Il seroit bien mal aisé, sages bergeres, de vous redire toutes les raisons que Damon m’allegua, car je n’ouys jamais mieux parler. J’advoue toutesfois que j’espreuvay bien en ceste occasion que le conseil est tres-bon de ceux qui disent qu’on ne doit jamais declarer son affection à une dame qu’auparavant on ne l’ait obligée à quelque sorte de bonne volonté. Car lors que l’offence qu’elle pense recevoir par telle declaration la veut eslongner, cette bonne volonté qui la tient attachée, l’empesche de le pouvoir faire, et luy fait escouter par force telles paroles, voire en fait faire un jugement plus favorable. Je l’esprouvay, dis-je, à ceste fois, puis qu’il me fut impossible de m’en separer, encor que je ressentisse l’injure que j’en recevois ; au contraire, avant ; que de mettre fin à nos discours, je consentis d’estre aymée et servie de luy, pourveu que ce fut avec honneur et discretion. Et parce que Leontidas avoit continuellement les yeux sur nous, je luy commanday de ne me voir plus si souvent, et de dissimuler mieux qu’il n’avoit fait par le passé, afin de tromper cet homme. Je me souviens qu’en ce temps-là, d’autant que Leontidas, encor que grand et sage capitaine, ne laissoit toutesfois de se laisser posseder à l’amour de quelques femmes, qui feignant de l’aymer, tiroient de son bien tout ce qu’elles pouvoient, et en cachette en favorisoient d’autres, il fit des vers qu’il m’envoya. Et parce que nous craignions que les lettres venant à se perdre, nos noms ne fissent recognoistre ce que nous desirions qui fust tenu caché, je l’appellois mon frere, et il me nommoit sa sœur. Je pense que je me souviendray encores des vers dont je vous parle. Il me semble qu’ils estoient tels.

Sonnet


Qu’envieux de mon bien il parle, ou qu’il blaspheme,
Qu’il remarque à nos yeux, ce qu’il pense estre en nous,
Qu’il cognoisse en effect que je ne suis moy-mesme,
Sinon, ma sœur, en tant que je ne suis qu’à vous.

Que d’un oeil importun il nous veille jaloux,
Que sur nos actions la medisance il seme  :
Il peut bien m’esloigner de mon bien le plus doux,
Mais non pas empescher qu’enfin je ne vous ayme.


Malgré tous ces discours contre nous inventez,
Malgré tous ces soupçons qui nous ont tourmentez,
Mesme dans le cercueil, je fay voeu d’estre vostre.

Mais ce fascheux Argus ne feroit-il pas mieux,
Nous laissant en repos, d’employer tous ses yeux
A garder la beauté qu’il paye pour un autre  ?

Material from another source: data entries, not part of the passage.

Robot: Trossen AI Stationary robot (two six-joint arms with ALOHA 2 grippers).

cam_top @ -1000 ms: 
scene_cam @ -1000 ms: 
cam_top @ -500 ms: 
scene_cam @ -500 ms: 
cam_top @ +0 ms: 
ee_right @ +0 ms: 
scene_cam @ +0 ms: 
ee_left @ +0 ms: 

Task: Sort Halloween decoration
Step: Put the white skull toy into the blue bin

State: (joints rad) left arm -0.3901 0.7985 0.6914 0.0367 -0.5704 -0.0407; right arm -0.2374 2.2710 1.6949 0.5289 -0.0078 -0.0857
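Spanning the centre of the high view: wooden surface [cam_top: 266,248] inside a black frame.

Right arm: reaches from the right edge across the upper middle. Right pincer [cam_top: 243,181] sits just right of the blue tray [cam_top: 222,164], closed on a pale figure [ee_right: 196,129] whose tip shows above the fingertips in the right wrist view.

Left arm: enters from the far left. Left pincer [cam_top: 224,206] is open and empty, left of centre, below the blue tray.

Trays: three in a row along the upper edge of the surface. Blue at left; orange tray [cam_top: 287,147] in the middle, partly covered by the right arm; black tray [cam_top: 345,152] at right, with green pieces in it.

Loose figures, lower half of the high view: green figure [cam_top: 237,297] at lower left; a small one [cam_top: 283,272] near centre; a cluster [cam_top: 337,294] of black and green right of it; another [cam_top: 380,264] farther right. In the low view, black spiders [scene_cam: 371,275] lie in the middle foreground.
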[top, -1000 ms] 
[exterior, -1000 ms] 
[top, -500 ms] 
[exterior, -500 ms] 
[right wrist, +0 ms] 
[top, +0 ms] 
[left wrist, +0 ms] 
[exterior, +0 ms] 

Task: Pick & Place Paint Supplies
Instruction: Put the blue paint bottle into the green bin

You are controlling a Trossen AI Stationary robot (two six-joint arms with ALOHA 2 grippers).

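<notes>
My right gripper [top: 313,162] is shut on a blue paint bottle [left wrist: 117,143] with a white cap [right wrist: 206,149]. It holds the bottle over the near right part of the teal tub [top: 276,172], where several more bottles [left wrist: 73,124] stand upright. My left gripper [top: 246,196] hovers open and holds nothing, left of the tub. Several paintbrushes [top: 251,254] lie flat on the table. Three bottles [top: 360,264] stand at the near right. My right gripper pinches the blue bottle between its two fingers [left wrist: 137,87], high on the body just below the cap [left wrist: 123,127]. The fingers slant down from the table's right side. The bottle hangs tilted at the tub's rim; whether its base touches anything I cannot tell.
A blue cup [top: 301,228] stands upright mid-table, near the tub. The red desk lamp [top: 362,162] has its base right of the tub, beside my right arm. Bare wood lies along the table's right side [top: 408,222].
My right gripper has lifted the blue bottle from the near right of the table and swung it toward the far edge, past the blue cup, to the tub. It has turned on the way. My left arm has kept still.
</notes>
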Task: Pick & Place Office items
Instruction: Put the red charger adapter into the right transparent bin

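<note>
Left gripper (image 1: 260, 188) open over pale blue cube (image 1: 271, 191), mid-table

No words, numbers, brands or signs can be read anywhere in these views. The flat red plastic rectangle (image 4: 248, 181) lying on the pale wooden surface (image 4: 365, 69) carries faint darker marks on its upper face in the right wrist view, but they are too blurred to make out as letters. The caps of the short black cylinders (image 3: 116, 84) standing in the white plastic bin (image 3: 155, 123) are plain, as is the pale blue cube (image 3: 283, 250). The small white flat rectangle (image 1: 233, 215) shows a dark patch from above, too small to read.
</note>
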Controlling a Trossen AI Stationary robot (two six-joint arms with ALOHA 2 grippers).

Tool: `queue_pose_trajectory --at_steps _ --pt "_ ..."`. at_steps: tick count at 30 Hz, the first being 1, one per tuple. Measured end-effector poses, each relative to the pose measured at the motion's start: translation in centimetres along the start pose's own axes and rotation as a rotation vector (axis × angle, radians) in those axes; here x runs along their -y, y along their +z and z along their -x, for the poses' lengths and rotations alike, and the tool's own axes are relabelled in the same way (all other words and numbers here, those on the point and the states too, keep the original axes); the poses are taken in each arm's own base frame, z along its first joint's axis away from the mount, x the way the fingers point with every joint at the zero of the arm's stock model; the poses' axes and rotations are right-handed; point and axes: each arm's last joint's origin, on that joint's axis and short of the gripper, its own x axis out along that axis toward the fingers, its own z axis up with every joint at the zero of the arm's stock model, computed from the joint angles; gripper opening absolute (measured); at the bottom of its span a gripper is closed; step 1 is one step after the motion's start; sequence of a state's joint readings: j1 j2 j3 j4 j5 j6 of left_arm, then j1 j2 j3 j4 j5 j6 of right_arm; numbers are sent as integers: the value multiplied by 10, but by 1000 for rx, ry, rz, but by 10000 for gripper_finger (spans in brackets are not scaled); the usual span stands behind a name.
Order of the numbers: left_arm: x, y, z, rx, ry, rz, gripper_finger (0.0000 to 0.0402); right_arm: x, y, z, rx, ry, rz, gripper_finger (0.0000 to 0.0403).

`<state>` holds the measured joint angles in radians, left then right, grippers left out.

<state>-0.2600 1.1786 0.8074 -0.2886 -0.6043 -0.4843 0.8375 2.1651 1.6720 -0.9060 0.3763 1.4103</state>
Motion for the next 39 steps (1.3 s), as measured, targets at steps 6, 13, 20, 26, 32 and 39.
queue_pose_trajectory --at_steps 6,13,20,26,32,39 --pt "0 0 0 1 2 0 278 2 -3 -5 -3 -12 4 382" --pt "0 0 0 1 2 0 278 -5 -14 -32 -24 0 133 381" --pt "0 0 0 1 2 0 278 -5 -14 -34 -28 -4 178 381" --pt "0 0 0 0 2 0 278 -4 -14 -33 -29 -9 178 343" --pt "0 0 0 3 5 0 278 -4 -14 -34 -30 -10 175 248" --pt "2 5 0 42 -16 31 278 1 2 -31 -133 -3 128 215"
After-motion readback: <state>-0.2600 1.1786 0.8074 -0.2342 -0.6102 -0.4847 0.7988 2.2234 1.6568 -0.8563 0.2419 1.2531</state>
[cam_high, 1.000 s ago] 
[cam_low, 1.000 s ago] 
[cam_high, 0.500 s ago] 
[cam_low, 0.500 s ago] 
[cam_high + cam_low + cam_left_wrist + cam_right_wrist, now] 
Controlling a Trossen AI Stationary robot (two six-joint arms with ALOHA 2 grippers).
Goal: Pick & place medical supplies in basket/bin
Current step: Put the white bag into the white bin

Mais pour revenir à ce que je vous disois, depuis ce jour Damon se reigla de sorte à ma volonté que je ne puis nier que je n’eusse de l’amour pour luy. Aussi estoit-il tel qu’il estoit bien mal-aisé de ne l’aimer point, et mesme cognoissant combien l’affection qu’il me portoit luy avoit fait changer de vices en vertus. Et parce que pour tromper les yeux de Leontidas, nous ne nous parlions plus que par rencontre, et fort peu souvent en presence de quelqu’un, plusieurs eurent opinion que le courage genereux de Damon n’avoit peu souffrir plus longuement les desdains dont j’avois usé envers luy et qu’il s’estoit retiré de mon amitié, et Leontidas mesme y fut trompé, encor que sa femme qui estoit infiniment soupçonneuse, l’asseurast tousjours du contraire. Et parce qu’il desiroit passionnément, comme je vous ay dit, de me donner à son nepveu, pour contenter son esprit, il pensa de mettre pres de moy une femme qui prist garde à mes actions sans en faire semblant. Elle se nommoit Leriane, et desjà estoit bien fort avancée en son aage, toutesfois d’une humeur assez complaisante, mais au reste la plus fine et rusée qui fut jamais.

Pour ce coup je n’eus pas la veue si bonne que Damon, car d’abord qu’elle me fut donnée, il descouvrit le dessein de Leontidas ; et parce que je la trouvois de bonne compagnie et qu’elle faisoit tout ce qu’elle pouvoit pour me plaire, je ne pouvois croire qu’elle eust ceste mauvaise intention. Et d’autant que continuellement il me disoit qu’elle me tromperoit, et que je m’en prisse garde, nous fismes resolution de jouer au plus fin. Et puis qu’il ne despendoit pas de nostre volonté de l’eslonguer de nous, nous pensames qu’il estoit à propos de faire semblant que sa compagnie nous estoit tres-agreable. Par cet artifice nous avions opinion de l’obliger à ne nous rendre point tous les mauvais offices qu’elle pourroit, et de faire paroistre à Leontidas que nous n’avions point de dessein, que nous ne voulussions bien qu’il sceust. O que nous eussions esté avisez, si nous eussions mis en effet ceste deliberation !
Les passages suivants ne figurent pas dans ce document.